Evans nods in agreement. “It connects you through a chain,” he says. “It seems so archaic but you can still be really moved by it. With contemporary pop music, you have so many big songs authored by a single person that are vague in their specificity, about a general emotion that people can connect to. With a song like ‘The Four Loom Weaver’ we don’t know who wrote it — but we know very specifically what happened. It’s a song about a specific event on a specific day at a specific time, but it’s authored by generations, hundreds of people.”

Despite their early forays with Irish jigs, the group have found a unified cause in English folk song: “for me, it’s a way of understanding colonialism and imperialism throughout the last few hundred years,” says Dean. “It’s a decolonial act to sing English folk song.” While the musical culture of Ireland, Scotland and even Wales continues to flourish both at home and among the diaspora, English folk can sometimes be perceived as more austere, less vibrant, and unfairly linked to the grand narrative of imperialism. England is, after all, the dominant nation of the United Kingdom. “But this is also music about people by people,” says Evans. “We don’t push it aside because it’s connected to the terrible associations of what Englishness can mean.”

Bock, similarly, has found her collaboration with Broadside Hacks helping her “to identify with England in a positive way.” Having grown up in Brazil til the age of 7, she found the country “a horrible dark place” in her youth. “I was living here, but not very much enjoying it, always wanting to leave,” she says, struggling with the country’s “disgraceful history” and idealising her Brazilian home. “But because I was born in Dorset, I would love going back there and sitting on the Tor. It was the only place I felt connected.”

She’s since found a deep fascination with the land through the study of archaeology, which has helped bring some perspective to her view of history. “The first dig I was on, in Kent, we were digging up a Roman site, and I realised that to them, they were living in an eternal empire. And now it was just dust, pieces of broken pottery.” She’s since begun reading thick tomes of British folklore and wading through a collection of ballad books in the library. “There’s the history we hear about in books — colonialism, the slave trade, all done by people right at the top — and then there’s the history of working class people who made the land and communities that we have remnants of today. Singing these folk songs is honouring them and their history, rather than the history of the elite, their money and their wars.”

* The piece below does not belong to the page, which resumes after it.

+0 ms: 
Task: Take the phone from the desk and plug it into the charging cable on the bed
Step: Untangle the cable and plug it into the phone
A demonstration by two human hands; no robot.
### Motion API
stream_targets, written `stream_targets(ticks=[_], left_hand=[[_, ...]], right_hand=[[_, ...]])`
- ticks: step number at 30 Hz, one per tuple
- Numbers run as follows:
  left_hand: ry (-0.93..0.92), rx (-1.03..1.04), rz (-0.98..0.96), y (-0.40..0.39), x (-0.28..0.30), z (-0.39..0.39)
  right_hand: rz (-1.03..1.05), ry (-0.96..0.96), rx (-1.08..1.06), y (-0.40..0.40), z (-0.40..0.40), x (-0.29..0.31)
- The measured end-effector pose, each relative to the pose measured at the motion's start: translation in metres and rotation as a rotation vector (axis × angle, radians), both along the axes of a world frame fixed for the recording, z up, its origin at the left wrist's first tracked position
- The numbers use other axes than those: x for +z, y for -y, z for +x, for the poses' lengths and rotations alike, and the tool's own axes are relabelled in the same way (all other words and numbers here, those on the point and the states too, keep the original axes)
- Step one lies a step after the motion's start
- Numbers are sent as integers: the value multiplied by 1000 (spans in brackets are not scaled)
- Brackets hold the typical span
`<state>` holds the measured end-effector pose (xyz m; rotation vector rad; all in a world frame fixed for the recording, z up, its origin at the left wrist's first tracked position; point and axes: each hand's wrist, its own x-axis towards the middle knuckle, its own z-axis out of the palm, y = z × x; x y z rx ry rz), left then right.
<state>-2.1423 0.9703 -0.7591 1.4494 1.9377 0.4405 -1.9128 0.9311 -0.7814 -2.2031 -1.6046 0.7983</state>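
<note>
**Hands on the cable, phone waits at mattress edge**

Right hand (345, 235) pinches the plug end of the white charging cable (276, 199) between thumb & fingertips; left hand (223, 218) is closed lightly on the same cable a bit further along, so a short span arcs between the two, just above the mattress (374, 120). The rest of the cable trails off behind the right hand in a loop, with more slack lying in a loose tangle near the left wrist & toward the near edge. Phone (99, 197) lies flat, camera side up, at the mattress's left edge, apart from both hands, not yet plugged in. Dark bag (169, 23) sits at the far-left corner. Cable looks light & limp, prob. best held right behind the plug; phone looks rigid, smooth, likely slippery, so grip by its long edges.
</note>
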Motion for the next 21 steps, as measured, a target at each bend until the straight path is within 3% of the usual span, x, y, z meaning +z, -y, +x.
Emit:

If there’s a charming earnestness about this new movement’s stated aims, it should also be pointed that they are a bunch of precocious talents. Bock is still only 24, and most of this scene are in their mid-20s. Thrysis, one of the acts that forms part of Broadside Hacks, are still in their teens, but their choral classical background lends an unexpected maturity to both their abilities and their musicality.

 

 

Of course it’s not just their youth that informs their music — it’s also the fact that they come at folk song from such oblique angles. Their great respect for the singing circles and the songs that they themselves have only lately discovered mean that they are quick to distance themselves from any suggestion that they are, themselves, a new wave of the folk tradition itself. They’re more of an offshoot, creating something new, a radical reinterpretation of songs and tunes that cheerfully carries its own influences with it, whether that’s metal, Americana, or Indian indigenous music. Of course, a stated aim is to elevate the queer histories of the music, and to grapple with its racial and gender politics in a modern way.

You’d worry for them that such big issues, among a wide collective of artists, could lead to disagreement and internal strife. But so far, they’ve managed to avoid conflict. “I’ve been in so many political groups,” says Dean of The Shovel Dance Collective, “but I’ve never been in a group where people are so caring of each other’s opinions and feelings and want to make things work.”

“For me it’s less of a lonesome solitary endeavour as writing songs alone,” says Bock. “And because everyone has their own projects, people aren’t so worried about having their say or being a star. There’s not much ego involved.”